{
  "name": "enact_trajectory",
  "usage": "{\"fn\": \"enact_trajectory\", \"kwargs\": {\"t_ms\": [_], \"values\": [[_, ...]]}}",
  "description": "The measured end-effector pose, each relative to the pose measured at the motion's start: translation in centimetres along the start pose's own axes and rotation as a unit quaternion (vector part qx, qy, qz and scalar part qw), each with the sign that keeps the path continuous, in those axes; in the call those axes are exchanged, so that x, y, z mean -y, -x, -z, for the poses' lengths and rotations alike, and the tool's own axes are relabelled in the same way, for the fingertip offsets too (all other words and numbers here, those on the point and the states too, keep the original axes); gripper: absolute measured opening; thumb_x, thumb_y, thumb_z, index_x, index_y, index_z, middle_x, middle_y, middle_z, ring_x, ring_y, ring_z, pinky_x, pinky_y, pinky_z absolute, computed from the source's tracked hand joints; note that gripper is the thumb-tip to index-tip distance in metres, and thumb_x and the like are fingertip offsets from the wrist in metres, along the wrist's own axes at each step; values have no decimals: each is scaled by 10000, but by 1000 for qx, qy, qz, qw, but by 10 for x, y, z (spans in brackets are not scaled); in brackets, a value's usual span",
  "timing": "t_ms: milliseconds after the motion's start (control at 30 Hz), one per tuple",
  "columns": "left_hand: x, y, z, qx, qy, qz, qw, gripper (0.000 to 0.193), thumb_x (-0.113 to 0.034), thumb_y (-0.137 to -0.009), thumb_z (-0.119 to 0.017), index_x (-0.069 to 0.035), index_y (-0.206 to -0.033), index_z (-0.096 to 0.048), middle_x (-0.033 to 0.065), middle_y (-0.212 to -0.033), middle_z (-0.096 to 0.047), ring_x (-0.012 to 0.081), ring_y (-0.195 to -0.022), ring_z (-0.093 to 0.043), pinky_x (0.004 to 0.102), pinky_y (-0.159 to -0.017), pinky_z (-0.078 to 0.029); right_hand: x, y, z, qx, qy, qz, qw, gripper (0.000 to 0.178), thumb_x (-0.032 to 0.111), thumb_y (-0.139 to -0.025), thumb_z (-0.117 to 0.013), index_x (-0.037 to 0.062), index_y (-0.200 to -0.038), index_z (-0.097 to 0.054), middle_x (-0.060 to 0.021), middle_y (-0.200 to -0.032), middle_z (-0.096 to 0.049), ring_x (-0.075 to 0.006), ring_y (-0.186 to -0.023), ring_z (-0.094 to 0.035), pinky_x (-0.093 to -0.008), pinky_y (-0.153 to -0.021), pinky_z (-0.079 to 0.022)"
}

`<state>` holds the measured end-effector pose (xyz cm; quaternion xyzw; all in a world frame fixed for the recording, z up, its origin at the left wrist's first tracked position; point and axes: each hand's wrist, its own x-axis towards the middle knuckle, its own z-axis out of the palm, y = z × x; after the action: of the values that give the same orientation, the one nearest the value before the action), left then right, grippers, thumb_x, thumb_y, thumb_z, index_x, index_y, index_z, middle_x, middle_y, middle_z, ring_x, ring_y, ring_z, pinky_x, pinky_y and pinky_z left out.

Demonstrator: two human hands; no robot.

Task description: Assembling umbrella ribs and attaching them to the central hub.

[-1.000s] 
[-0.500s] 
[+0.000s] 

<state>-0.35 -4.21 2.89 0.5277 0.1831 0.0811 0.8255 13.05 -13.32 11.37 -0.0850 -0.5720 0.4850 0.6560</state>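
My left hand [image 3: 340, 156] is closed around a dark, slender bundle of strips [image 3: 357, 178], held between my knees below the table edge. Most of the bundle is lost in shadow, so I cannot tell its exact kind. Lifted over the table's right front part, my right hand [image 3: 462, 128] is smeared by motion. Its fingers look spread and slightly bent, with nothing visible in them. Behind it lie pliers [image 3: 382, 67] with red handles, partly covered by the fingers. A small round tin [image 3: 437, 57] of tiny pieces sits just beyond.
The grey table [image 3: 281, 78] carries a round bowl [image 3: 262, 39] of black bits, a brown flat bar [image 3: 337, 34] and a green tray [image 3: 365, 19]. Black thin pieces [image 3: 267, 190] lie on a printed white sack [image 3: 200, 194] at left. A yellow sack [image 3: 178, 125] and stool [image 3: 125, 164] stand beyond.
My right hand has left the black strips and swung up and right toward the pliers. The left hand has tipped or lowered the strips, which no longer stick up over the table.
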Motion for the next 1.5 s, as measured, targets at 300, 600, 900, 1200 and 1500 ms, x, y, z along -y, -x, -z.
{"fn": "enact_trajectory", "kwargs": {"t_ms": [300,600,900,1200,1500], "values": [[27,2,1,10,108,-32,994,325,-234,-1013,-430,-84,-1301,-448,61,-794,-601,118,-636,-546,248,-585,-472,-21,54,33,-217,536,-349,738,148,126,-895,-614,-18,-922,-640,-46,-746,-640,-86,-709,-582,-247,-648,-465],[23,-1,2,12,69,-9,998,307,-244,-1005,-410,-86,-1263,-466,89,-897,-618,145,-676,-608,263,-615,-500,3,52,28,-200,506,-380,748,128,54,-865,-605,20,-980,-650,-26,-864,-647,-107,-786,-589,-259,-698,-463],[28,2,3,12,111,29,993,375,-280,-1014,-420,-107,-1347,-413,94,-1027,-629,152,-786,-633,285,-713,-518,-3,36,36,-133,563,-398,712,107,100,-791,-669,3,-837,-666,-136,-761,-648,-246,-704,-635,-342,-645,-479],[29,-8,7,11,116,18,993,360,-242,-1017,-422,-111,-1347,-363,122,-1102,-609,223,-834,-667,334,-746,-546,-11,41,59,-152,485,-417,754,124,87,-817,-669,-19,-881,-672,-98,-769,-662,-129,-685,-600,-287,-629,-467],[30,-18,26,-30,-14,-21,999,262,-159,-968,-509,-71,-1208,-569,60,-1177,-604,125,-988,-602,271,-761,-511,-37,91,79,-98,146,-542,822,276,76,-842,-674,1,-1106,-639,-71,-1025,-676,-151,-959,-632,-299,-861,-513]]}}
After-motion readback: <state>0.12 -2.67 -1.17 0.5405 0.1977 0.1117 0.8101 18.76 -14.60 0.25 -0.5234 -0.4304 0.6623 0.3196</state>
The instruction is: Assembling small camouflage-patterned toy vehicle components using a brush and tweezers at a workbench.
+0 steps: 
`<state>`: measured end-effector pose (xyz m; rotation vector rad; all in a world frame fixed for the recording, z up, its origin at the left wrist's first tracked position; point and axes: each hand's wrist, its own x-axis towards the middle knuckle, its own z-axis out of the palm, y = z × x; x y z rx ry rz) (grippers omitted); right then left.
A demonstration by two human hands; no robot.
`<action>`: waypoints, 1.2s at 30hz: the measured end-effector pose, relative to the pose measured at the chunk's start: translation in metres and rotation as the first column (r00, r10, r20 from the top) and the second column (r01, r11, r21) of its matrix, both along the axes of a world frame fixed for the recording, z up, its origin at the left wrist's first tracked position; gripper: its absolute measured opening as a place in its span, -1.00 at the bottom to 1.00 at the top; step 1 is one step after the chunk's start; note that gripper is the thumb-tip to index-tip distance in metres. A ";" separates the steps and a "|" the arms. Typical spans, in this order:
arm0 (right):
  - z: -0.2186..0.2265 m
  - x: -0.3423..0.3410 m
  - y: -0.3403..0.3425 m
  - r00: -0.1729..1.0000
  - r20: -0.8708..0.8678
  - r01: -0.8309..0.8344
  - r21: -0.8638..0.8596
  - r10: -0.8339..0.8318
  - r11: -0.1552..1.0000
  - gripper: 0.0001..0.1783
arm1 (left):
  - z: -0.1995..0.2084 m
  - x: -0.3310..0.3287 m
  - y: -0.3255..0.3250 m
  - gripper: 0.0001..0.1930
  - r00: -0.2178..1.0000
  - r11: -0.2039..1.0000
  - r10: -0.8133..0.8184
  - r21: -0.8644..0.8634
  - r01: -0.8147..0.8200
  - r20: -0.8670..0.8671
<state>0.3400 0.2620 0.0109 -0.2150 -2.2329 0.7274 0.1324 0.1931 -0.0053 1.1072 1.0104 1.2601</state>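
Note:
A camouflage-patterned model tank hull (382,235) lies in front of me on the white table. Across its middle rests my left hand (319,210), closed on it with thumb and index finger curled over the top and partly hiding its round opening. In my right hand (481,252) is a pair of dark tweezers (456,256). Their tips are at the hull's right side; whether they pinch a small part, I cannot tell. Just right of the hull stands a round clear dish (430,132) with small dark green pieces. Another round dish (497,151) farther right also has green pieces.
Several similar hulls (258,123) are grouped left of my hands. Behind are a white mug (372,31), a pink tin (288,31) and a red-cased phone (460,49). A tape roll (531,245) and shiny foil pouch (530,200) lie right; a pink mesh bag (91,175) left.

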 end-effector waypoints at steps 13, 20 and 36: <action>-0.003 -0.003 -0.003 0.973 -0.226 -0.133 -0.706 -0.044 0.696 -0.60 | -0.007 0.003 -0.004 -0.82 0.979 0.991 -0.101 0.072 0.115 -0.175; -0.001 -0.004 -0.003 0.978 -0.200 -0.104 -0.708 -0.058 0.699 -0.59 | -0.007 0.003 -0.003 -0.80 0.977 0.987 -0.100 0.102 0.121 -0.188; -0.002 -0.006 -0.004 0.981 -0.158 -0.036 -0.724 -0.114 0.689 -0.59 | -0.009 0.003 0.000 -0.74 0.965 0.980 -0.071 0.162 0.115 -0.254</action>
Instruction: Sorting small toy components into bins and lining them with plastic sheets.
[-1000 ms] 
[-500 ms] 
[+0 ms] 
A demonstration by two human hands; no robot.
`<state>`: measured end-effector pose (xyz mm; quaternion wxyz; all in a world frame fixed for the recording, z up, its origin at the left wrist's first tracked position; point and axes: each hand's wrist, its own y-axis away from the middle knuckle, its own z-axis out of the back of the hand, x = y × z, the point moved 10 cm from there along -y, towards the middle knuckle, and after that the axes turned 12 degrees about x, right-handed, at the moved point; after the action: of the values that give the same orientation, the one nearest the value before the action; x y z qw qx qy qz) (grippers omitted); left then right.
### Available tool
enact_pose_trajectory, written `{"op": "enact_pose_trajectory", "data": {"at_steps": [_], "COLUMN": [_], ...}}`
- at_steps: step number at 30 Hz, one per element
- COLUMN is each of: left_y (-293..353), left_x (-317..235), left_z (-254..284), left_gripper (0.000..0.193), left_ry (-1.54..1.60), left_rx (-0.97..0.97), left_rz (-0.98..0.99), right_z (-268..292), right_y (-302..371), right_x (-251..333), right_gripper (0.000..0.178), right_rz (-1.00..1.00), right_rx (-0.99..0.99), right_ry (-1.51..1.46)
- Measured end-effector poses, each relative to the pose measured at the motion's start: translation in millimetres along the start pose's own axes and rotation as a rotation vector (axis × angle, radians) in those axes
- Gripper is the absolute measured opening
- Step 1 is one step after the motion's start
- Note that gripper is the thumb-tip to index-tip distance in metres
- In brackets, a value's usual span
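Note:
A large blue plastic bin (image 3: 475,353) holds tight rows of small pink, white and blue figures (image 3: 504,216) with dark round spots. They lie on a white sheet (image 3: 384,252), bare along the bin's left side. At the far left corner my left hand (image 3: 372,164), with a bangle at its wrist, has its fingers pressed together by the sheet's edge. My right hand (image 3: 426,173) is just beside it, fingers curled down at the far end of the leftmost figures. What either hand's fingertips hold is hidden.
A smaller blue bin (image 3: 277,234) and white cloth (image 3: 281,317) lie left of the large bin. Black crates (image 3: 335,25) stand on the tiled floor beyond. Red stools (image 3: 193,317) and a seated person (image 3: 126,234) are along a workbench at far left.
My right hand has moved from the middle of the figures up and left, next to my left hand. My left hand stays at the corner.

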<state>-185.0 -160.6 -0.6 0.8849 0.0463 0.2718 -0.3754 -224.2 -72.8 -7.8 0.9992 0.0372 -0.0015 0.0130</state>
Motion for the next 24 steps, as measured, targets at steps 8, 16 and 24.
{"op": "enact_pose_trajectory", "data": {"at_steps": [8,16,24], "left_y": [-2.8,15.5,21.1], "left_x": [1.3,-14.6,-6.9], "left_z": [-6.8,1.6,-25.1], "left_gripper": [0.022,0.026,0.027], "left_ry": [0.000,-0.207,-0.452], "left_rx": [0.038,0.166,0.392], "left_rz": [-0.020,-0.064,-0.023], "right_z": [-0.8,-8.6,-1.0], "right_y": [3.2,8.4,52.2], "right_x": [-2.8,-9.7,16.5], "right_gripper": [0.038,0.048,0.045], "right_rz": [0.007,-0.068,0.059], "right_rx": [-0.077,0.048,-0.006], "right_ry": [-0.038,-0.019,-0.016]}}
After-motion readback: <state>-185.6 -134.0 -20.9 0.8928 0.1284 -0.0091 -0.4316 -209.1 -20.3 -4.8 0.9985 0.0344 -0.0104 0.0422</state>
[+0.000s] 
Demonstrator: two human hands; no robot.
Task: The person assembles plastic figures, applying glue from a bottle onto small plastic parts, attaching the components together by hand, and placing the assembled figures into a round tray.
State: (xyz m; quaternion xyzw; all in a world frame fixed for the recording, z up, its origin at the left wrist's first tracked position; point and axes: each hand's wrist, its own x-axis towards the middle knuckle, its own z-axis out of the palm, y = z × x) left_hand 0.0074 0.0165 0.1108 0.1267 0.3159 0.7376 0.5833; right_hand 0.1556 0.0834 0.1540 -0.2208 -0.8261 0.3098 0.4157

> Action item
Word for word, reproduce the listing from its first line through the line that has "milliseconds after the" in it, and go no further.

> Task result
{
  "name": "enact_trajectory",
  "usage": "{\"fn\": \"enact_trajectory\", \"kwargs\": {\"t_ms\": [_], \"values\": [[_, ...]]}}",
  "description": "The measured end-effector pose, each relative to the pose measured at the motion's start: translation in centimetres along the start pose's own axes and rotation as a unit quaternion (vector part qx, qy, qz and scalar part qw), each with the sign that keeps the path continuous, in those axes; in the call those axes are exchanged, so that x, y, z mean -y, -x, -z, for the poses' lengths and rotations alike, and the tool's own axes are relabelled in the same way, for the fingertip offsets too (all other words and numbers here, those on the point and the states too, keep the original axes); gripper: absolute measured opening; thumb_x, thumb_y, thumb_z, index_x, index_y, index_z, middle_x, middle_y, middle_z, ring_x, ring_y, ring_z, pinky_x, pinky_y, pinky_z absolute, computed from the source's tracked hand joints; note that gripper is the thumb-tip to index-tip distance in metres, and thumb_x and the like are fingertip offsets from the wrist in metres, along the wrist's own axes at each step; values have no decimals: each is scaled by 10000, but by 1000 for qx, qy, qz, qw, but by 10 for x, y, z (spans in brackets are not scaled); in brackets, a value's usual span",
  "timing": "t_ms: milliseconds after the motion's start (control at 30 Hz), one per tuple",

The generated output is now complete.